The substitute beer was lousy too. “It was time to take things into my own hands” said Brett, ‘I could have got my own beer in that time’.
Brett set about creating a self-service beer dispenser in which customers chose at their table and then went and helped themselves to it. ID checks and a tab were organised at the counter. A touchscreen terminal can be configured to select the size and volume of drink, although most setups allow customers to pour their own drinks with a traditional tap handle; an RFID wristband is used to link the drink dispensed to the customer’s account and they pay at the counter when they leave.
Let the good times flow
The tablet computers iPourit originally used, however, proved a weak link, since their screens needed to be constantly active, which was costly, and they eventually stopped working.

Over the past year iPourit has developed a new type of self-service beer wall with Raspberry Pi at its heart. The iPourit system uses Compute Module 3+ (the industrial version of Raspberry Pi 3B+) as part of a power-over-Ethernet beer dispenser. The customer gets a highly detailed view of which beers are selling. “Every single controller, every single tap stream on this system is powered and communicated by a managed switch. We put a valve and a meter in the beer line. The network has one Raspberry Pi 4 for every twelve beer lines which controls and measures them,” enthuses iPourIt CMO Darren Nicholson. The Raspberry Pi setup works with their existing .NET shop setup, which is ideal for any bug fixes and upgrades and meant they didn’t need to start from scratch.

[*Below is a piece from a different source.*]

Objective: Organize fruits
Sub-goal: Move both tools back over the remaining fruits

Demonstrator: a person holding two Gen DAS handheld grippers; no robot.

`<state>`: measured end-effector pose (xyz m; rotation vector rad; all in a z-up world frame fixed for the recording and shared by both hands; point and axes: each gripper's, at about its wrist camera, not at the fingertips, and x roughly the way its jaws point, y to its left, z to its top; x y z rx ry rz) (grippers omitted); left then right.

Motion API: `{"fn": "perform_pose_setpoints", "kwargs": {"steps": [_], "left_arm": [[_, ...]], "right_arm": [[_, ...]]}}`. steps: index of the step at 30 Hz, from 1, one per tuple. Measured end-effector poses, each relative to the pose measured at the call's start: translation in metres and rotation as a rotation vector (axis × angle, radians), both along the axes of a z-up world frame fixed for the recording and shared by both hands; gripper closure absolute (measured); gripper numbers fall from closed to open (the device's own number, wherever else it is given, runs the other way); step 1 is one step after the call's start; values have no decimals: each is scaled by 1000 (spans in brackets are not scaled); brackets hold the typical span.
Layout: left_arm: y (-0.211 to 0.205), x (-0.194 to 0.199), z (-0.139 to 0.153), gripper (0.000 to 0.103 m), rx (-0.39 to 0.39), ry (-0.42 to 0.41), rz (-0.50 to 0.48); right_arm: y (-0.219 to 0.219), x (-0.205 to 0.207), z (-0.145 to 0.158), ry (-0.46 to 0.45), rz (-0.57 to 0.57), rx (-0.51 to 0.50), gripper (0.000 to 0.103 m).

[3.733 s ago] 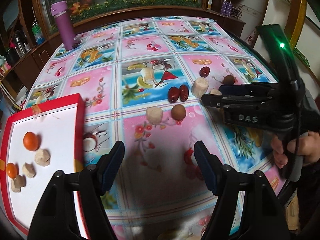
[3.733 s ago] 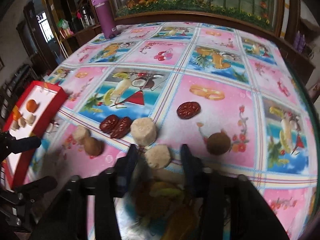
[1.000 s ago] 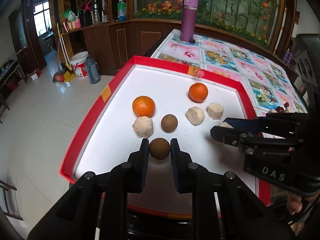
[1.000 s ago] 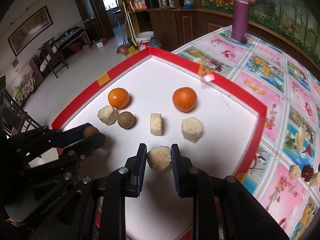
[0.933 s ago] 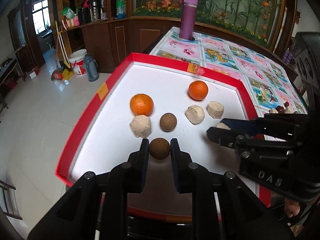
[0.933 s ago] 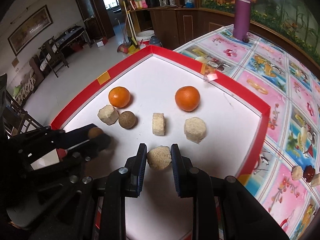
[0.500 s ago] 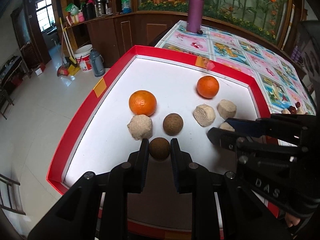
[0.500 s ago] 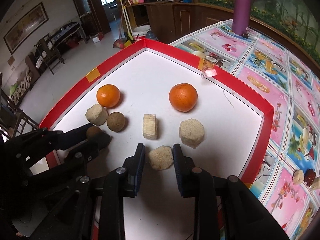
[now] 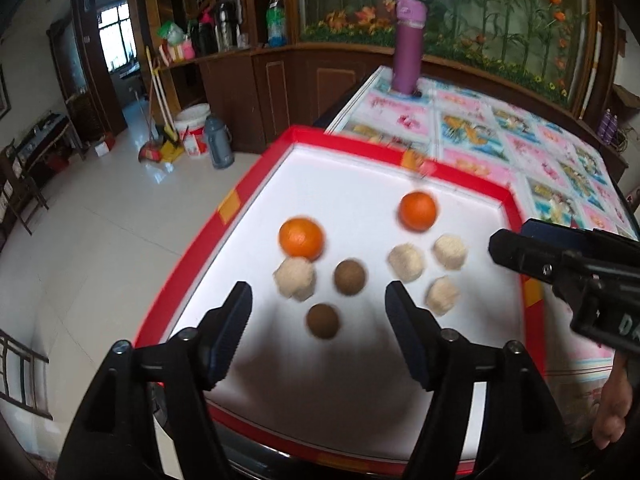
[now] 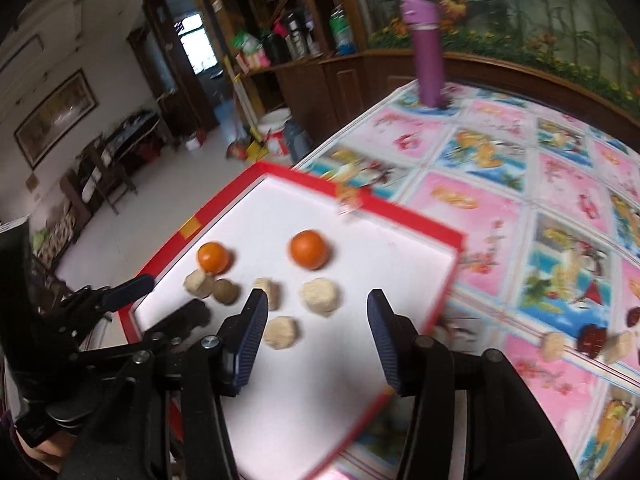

The beer wall concept had previously offered a quirky point of difference for venues. With contactless service now the aim of most hospitality venues, the idea has struck a different kind of chord with bars and restaurants. A specially designed RFID tag – controlled by Raspberry Pi, of course – unlocks the pump handle to pour the beer features a hook that allows customers to pull the handle without touching it.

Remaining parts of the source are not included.